Biochemical Journal ◽

10.1042/bj1590585 ◽

1976 ◽

Vol 159 (3) ◽

pp. 585-600 ◽

Cited By ~ 4

Author(s):

K S Chapman ◽

J Ingle

Keyword(s):

Mammalian Cells ◽

Molecular Size ◽

Rrna Synthesis ◽

Kinetic Measurements ◽

Polyadenylic Acid ◽

Nuclear Rna ◽

The Stability ◽

Time Required ◽

Total Tissue ◽

Isopycnic Centrifugation

A nuclear preparation, containing 60-80% of the total tissue DNA and less than 0.5% of the total rRNA, was used to characterize the nuclear RNA species synthesized in cultured artichoke explants. The half-lives of the nuclear RNA species were estimated from first-order-decay analyses to be: hnRNA (heterogeneous nuclear RNA) containing poly(A), 38 min; hnRNA lacking poly(A), 37 min; 2.5 × 10(6)-mol. wt. precursor rRNA, 24 min; 1.4 × 10(6)-mol.wt. precursor rRNA, 58 min; 1.0 × 10(6)-mol.wt. precursor rRNA, 52 min. The shorter half-lives are probably overestimates, owing to the time required for equilibration of the nucleotide-precursor pools. The pathway of rRNA synthesis is considered in terms of these kinetic measurements. The rate of accumulation of cytoplasmic polydisperse RNA suggested that as much as 40% of the hnRNA may be transported to the cytoplasm.
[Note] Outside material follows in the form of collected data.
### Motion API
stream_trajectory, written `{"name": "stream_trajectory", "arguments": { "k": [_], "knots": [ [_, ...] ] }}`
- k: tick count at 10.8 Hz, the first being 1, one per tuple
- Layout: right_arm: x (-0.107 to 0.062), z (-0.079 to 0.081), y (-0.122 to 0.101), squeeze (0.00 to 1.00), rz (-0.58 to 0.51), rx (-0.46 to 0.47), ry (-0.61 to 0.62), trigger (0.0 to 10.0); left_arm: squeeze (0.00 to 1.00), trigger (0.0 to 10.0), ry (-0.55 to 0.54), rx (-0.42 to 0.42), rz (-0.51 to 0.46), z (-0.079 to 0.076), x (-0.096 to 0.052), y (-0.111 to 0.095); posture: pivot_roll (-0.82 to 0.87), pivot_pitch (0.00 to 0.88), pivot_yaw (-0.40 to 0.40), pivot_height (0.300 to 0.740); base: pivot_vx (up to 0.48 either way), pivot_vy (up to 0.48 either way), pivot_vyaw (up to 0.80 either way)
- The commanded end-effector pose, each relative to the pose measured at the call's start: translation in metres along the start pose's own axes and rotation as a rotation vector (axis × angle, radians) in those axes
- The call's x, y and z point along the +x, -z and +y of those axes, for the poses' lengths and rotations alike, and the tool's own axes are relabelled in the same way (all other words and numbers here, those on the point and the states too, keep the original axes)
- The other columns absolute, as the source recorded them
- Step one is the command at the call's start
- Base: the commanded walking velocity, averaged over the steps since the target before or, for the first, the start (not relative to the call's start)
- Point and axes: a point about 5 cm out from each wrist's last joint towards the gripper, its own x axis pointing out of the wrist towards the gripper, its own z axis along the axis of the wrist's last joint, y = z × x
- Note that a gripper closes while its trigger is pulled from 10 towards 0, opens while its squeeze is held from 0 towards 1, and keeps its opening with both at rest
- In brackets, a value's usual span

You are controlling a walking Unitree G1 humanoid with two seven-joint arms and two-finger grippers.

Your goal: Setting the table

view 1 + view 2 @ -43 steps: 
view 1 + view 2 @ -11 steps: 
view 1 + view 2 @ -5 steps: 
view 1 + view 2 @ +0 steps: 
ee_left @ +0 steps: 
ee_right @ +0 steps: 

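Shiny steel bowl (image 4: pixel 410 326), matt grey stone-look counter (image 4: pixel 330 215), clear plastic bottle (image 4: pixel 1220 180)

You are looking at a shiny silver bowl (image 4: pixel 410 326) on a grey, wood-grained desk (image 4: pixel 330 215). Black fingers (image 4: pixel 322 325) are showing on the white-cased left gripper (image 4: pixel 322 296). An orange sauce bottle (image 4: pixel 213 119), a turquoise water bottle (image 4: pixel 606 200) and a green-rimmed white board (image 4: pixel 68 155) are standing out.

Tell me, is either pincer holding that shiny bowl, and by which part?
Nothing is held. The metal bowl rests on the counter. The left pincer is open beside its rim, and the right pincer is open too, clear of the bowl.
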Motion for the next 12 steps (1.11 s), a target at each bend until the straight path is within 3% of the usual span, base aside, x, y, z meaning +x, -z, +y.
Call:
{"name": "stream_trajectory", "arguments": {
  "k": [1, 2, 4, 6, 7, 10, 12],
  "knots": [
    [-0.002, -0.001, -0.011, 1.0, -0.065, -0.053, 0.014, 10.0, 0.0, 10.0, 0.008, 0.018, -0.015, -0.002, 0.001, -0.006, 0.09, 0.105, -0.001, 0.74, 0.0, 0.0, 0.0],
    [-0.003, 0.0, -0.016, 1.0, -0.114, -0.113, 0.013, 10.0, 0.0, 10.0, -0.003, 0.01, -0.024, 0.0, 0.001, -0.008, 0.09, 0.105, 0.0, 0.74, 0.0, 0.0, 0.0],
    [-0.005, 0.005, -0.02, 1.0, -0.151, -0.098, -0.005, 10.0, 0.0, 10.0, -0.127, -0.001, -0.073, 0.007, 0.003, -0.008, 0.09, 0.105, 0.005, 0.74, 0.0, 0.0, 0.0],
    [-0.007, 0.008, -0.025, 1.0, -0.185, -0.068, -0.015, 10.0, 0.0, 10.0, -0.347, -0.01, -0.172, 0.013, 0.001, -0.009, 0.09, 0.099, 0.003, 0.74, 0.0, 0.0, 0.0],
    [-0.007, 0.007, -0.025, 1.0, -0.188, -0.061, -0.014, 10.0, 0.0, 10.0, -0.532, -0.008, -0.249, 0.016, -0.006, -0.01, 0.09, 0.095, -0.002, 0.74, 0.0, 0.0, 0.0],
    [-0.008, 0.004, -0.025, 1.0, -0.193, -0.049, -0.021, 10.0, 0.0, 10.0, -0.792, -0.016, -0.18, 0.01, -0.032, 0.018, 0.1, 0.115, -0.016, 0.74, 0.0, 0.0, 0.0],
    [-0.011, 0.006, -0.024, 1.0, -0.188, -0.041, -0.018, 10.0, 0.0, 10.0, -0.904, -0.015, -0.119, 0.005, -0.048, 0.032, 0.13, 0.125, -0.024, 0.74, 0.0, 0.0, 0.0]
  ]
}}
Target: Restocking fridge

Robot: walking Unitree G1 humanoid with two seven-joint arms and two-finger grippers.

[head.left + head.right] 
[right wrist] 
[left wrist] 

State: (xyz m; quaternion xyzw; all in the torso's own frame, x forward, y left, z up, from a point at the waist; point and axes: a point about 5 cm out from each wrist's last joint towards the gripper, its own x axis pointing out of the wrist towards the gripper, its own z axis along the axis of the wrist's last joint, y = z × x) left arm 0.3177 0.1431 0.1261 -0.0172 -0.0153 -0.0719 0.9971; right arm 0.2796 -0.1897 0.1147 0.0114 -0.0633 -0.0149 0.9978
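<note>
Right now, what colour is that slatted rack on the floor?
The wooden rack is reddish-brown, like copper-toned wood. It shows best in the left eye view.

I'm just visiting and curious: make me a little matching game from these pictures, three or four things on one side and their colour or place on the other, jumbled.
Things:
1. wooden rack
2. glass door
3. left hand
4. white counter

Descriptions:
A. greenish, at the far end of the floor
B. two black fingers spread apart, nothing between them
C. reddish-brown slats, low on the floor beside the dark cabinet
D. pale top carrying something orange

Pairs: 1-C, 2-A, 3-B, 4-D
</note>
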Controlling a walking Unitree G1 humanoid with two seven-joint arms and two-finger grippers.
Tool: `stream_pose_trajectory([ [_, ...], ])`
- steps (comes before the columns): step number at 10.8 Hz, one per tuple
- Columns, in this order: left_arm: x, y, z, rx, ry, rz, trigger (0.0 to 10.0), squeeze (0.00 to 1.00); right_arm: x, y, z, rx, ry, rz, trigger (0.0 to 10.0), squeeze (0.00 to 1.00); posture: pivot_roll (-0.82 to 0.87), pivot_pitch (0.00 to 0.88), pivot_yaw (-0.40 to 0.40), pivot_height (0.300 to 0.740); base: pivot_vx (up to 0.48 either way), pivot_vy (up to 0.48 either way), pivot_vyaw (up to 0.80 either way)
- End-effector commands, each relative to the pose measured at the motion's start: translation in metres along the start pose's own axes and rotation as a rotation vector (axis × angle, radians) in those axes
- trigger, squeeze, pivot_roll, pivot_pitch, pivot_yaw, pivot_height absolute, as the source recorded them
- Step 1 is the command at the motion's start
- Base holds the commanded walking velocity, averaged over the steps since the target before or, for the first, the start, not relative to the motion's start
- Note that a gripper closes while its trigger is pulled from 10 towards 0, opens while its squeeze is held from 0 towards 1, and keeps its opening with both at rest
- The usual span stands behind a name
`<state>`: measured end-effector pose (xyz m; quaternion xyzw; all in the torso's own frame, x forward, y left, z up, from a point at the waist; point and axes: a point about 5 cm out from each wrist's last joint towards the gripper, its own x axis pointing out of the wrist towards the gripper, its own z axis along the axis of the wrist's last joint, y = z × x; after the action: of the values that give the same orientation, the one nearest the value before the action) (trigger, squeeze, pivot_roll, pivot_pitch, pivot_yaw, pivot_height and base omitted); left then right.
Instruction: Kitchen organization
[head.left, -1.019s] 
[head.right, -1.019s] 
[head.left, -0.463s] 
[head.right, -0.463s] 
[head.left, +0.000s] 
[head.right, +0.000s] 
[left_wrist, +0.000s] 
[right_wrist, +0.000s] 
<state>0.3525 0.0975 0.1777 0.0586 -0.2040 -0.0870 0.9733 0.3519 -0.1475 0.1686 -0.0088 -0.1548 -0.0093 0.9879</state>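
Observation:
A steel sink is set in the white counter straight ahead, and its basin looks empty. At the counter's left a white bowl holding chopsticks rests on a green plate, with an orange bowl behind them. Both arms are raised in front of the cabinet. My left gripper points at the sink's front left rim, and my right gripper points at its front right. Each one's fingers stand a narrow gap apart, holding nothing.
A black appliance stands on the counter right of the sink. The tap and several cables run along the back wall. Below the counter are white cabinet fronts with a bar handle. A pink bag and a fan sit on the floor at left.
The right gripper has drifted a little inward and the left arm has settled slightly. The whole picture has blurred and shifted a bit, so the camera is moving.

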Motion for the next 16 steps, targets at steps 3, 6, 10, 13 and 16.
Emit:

The 14-25% of the hnRNA that contained a poly(A) tract had an average molecular size of 0.7 × 10(6) daltons. The poly(A) segment was 40-200 nucleotides long, consisted of at least 95% AMP and accounted for 8-10% of the [32P]orthophosphate incorporated into the poly(A)-containing hnRNA. Ribonucleoprotein particles released from nuclei by sonication, lysis in EDTA or incubation in buffer were analysed by sedimentation through sucrose gradients and by isopycnic centrifugation in gradients of metrizamide and CsCl. More than 50% of the hnRNA remained bound to the chromatin after each treatment. The hnRNA was always associated with protein but the densities of isolated particles suggested that the ratio of protein to RNA was lower than that reported for mammalian cells, The particles separated from chromatin were not enriched for poly(A)-containing hnRNA.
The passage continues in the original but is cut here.